Ewen and colleagues captured valuable information in their recent survey article, “Residency and Fellowship Program Administrator Burnout: Measuring Its Magnitude.”1  The authors used the term “program administrator” (PA) to capture the job title of residency and fellowship program coordinators (PCs). Utilizing the Copenhagen Burnout Inventory,2  the authors found elevated mean burnout scores in all 3 domains (personal, work-related, and client-related). Median time in the current PA position was less than 5 years. Queried factors that accounted for higher burnout scores included more years in graduate medical education (GME) and lack of wellness activities offered by the institution.

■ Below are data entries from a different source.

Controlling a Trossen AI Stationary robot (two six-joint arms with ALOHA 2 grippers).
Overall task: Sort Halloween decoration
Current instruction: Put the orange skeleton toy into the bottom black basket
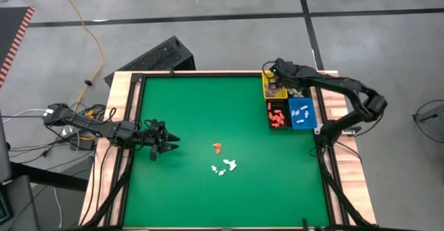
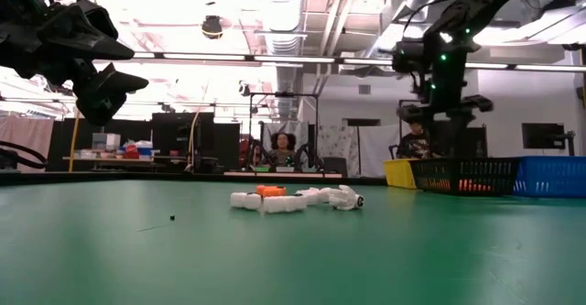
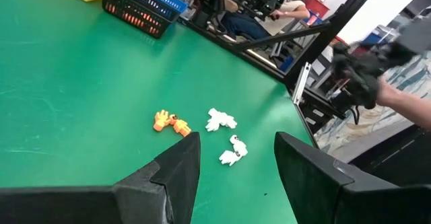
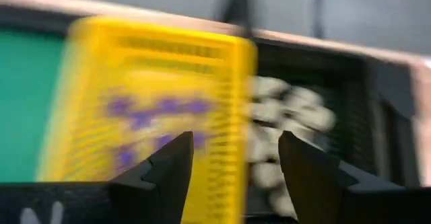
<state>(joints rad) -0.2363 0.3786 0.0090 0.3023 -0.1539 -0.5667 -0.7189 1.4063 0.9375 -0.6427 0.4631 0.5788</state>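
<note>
Loose Halloween decoration pieces lie mid-table: two orange ones (image 1: 217,147) (image 3: 168,122) and a few cream-white ones (image 1: 225,166) (image 3: 222,120). My left gripper (image 1: 166,146) (image 3: 236,177) hovers open at the table's left, pointing level toward them and well short of them. My right gripper (image 1: 272,71) (image 4: 232,177) hangs open over the yellow bin (image 1: 274,89) (image 4: 155,103) at the far right, tilted down. Purple pieces (image 4: 145,109) lie in that bin. Nothing shows between either gripper's fingers.
A black bin (image 1: 277,115) with orange-red pieces and a blue bin (image 1: 302,113) stand side by side just nearer than the yellow bin. Cream-white pieces (image 4: 283,109) lie in a dark bin next to it. A raised wooden frame (image 1: 132,106) rims the green table. People sit beyond the table (image 2: 284,145).
</note>
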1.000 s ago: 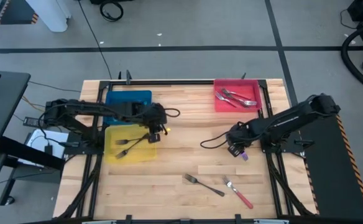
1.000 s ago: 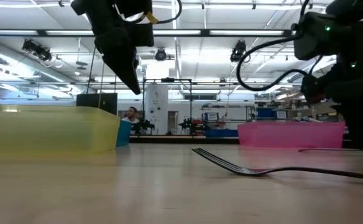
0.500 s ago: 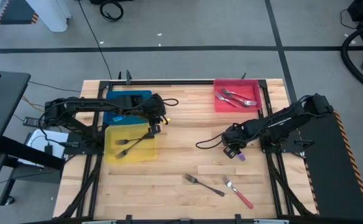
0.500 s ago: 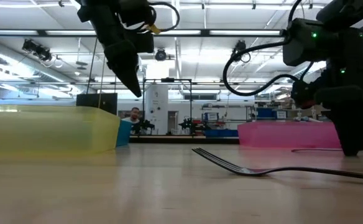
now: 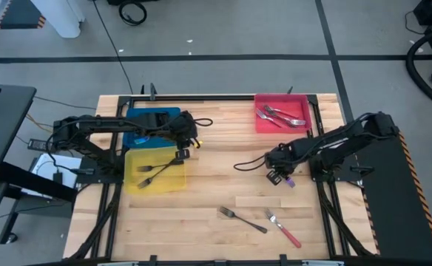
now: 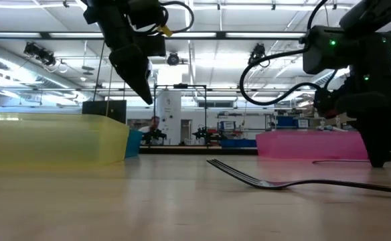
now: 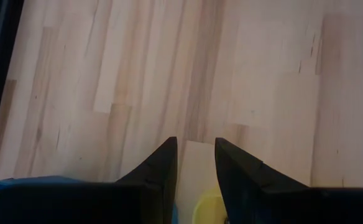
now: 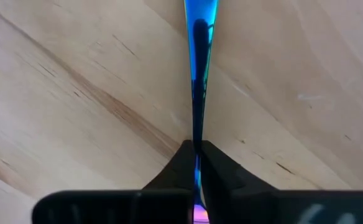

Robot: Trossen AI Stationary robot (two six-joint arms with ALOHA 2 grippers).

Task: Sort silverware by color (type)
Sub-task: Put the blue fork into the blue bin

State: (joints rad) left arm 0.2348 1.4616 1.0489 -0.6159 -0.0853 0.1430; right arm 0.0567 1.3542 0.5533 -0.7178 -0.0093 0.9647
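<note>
My right gripper (image 8: 196, 157) stands at the table's right middle, also visible in the high view (image 5: 278, 176), pointing down and shut on a shimmering blue piece of silverware (image 8: 197, 74); its purple end (image 5: 291, 182) shows beside the hand. My left gripper (image 7: 196, 155) hangs open over the wood by the far right corner of the yellow tray (image 5: 136, 161), nothing between its fingers. A dark fork (image 5: 243, 220) and a red-handled fork (image 5: 285, 230) lie flat near the front edge. My right gripper pinches the blue piece's thin shaft (image 8: 197, 134) between its two fingers, which come from above and point down, one on each side of it. The piece lies flat on the wood and runs away from the fingers; which end they hold, the hand hides.
A red tray (image 5: 262, 124) at the far right holds several forks. The yellow tray holds dark forks (image 5: 154, 174), and a blue tray (image 5: 155, 117) sits behind it. Bare wood lies between the two arms. A cable (image 5: 249, 165) loops by my right hand.
My right gripper has sunk to the table and drifted slightly toward the left edge. My left gripper has swung a little toward the far edge, staying up above the trays' corner.
</note>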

Will offering more wellness activities for PCs increase job longevity and reduce burnout? We suggest there are more germane considerations such as insufficient training and support for the coordinator position.3  For example, in our surveys of child neurology residency PCs, most respondents reported to a direct supervisor with no GME knowledge and had outdated, inaccurate, nonprofessional job descriptions and titles that had not been reviewed or updated after the onset of the Next Accreditation System (NAS). Lack of sufficient job training, support staff, salary support, faculty knowledge, and allocated time were common, as were working at home and unpaid overtime.4  A number of these problems were linked to lower compliance with NAS implementation.5 

Increasing demands and tracking required by the Accreditation Council for Graduate Medical Education (ACGME) at the resident and program levels fall squarely on the shoulders of PCs. The ACGME, in the Background and Intent Section of the new Common Program Requirements, describes the PC as “critical to the success of the program” and “a member of the leadership team” who “must possess skills in leadership and personnel management.” High turnover and burnout likely results from the discrepancy between these ACGME requirements and the lack of recognition in many institutions of the managerial function, leadership, and independent decision-making by PCs in GME training programs.1,4  As a way to validate this, the ACGME could begin tracking PC turnover. Our survey found 33% PC turnover in the prior 12 months.4  We agree with recommendations by Ewen et al to add wellness activities.1  However, we suggest that addressing the root causes of PC burnout and high turnover with possible solutions should be the next step in improving GME. What is needed are fundamental changes in the understanding of the managerial PC role by institution leadership and human resources departments followed by restructuring GME administration and PC job titles.